Problem to work on — From first line to last, retype the data exactly.

[Opening Input data section]

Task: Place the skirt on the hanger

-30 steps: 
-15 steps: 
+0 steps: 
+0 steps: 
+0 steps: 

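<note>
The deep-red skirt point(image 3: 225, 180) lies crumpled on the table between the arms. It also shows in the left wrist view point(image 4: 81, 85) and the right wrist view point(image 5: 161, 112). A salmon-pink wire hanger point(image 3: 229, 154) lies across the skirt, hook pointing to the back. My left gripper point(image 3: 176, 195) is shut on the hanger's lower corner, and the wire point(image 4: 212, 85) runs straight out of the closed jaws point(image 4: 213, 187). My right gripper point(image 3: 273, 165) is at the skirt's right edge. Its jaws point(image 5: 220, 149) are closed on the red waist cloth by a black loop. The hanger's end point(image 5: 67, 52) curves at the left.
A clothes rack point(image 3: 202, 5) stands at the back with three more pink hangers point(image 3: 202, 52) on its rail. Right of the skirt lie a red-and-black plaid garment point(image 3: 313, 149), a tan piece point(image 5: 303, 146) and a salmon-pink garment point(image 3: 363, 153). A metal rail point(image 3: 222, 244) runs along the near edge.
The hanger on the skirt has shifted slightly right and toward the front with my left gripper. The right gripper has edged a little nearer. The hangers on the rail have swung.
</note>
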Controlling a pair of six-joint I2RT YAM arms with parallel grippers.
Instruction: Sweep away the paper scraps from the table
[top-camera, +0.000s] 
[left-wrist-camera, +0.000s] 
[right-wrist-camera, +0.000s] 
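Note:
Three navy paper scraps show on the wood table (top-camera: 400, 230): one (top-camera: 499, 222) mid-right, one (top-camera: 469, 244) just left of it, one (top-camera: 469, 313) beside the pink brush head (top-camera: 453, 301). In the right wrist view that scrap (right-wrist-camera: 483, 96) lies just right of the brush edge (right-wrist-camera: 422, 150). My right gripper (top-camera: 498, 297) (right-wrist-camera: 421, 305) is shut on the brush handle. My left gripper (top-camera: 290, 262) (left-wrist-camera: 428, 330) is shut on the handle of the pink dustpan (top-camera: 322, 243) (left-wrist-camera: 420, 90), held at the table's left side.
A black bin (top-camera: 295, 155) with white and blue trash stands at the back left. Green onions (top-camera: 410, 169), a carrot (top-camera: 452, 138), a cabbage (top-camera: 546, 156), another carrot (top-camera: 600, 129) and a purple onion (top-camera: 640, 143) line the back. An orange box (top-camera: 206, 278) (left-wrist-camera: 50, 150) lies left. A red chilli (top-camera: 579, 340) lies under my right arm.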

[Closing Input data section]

Response area —
Task: Place the skirt on the hanger

-30 steps: 
-15 steps: 
+0 steps: 
+0 steps: 
+0 steps: 

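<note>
The deep-red skirt point(image 3: 225, 180) lies crumpled on the table between the arms. It also shows in the left wrist view point(image 4: 81, 85) and the right wrist view point(image 5: 161, 112). A salmon-pink wire hanger point(image 3: 229, 154) lies across the skirt, hook pointing to the back. My left gripper point(image 3: 176, 195) is shut on the hanger's lower corner, and the wire point(image 4: 212, 85) runs straight out of the closed jaws point(image 4: 213, 187). My right gripper point(image 3: 273, 165) is at the skirt's right edge. Its jaws point(image 5: 220, 149) are closed on the red waist cloth by a black loop. The hanger's end point(image 5: 67, 52) curves at the left.
A clothes rack point(image 3: 202, 5) stands at the back with three more pink hangers point(image 3: 202, 52) on its rail. Right of the skirt lie a red-and-black plaid garment point(image 3: 313, 149), a tan piece point(image 5: 303, 146) and a salmon-pink garment point(image 3: 363, 153). A metal rail point(image 3: 222, 244) runs along the near edge.
The hanger on the skirt has shifted slightly right and toward the front with my left gripper. The right gripper has edged a little nearer. The hangers on the rail have swung.
</note>
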Controlling a pair of six-joint I2RT YAM arms with parallel grippers.
Instruction: Sweep away the paper scraps from the table
[top-camera, +0.000s] 
[left-wrist-camera, +0.000s] 
[right-wrist-camera, +0.000s] 
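Note:
Three navy paper scraps show on the wood table (top-camera: 400, 230): one (top-camera: 499, 222) mid-right, one (top-camera: 469, 244) just left of it, one (top-camera: 469, 313) beside the pink brush head (top-camera: 453, 301). In the right wrist view that scrap (right-wrist-camera: 483, 96) lies just right of the brush edge (right-wrist-camera: 422, 150). My right gripper (top-camera: 498, 297) (right-wrist-camera: 421, 305) is shut on the brush handle. My left gripper (top-camera: 290, 262) (left-wrist-camera: 428, 330) is shut on the handle of the pink dustpan (top-camera: 322, 243) (left-wrist-camera: 420, 90), held at the table's left side.
A black bin (top-camera: 295, 155) with white and blue trash stands at the back left. Green onions (top-camera: 410, 169), a carrot (top-camera: 452, 138), a cabbage (top-camera: 546, 156), another carrot (top-camera: 600, 129) and a purple onion (top-camera: 640, 143) line the back. An orange box (top-camera: 206, 278) (left-wrist-camera: 50, 150) lies left. A red chilli (top-camera: 579, 340) lies under my right arm.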

The answer requires nothing further.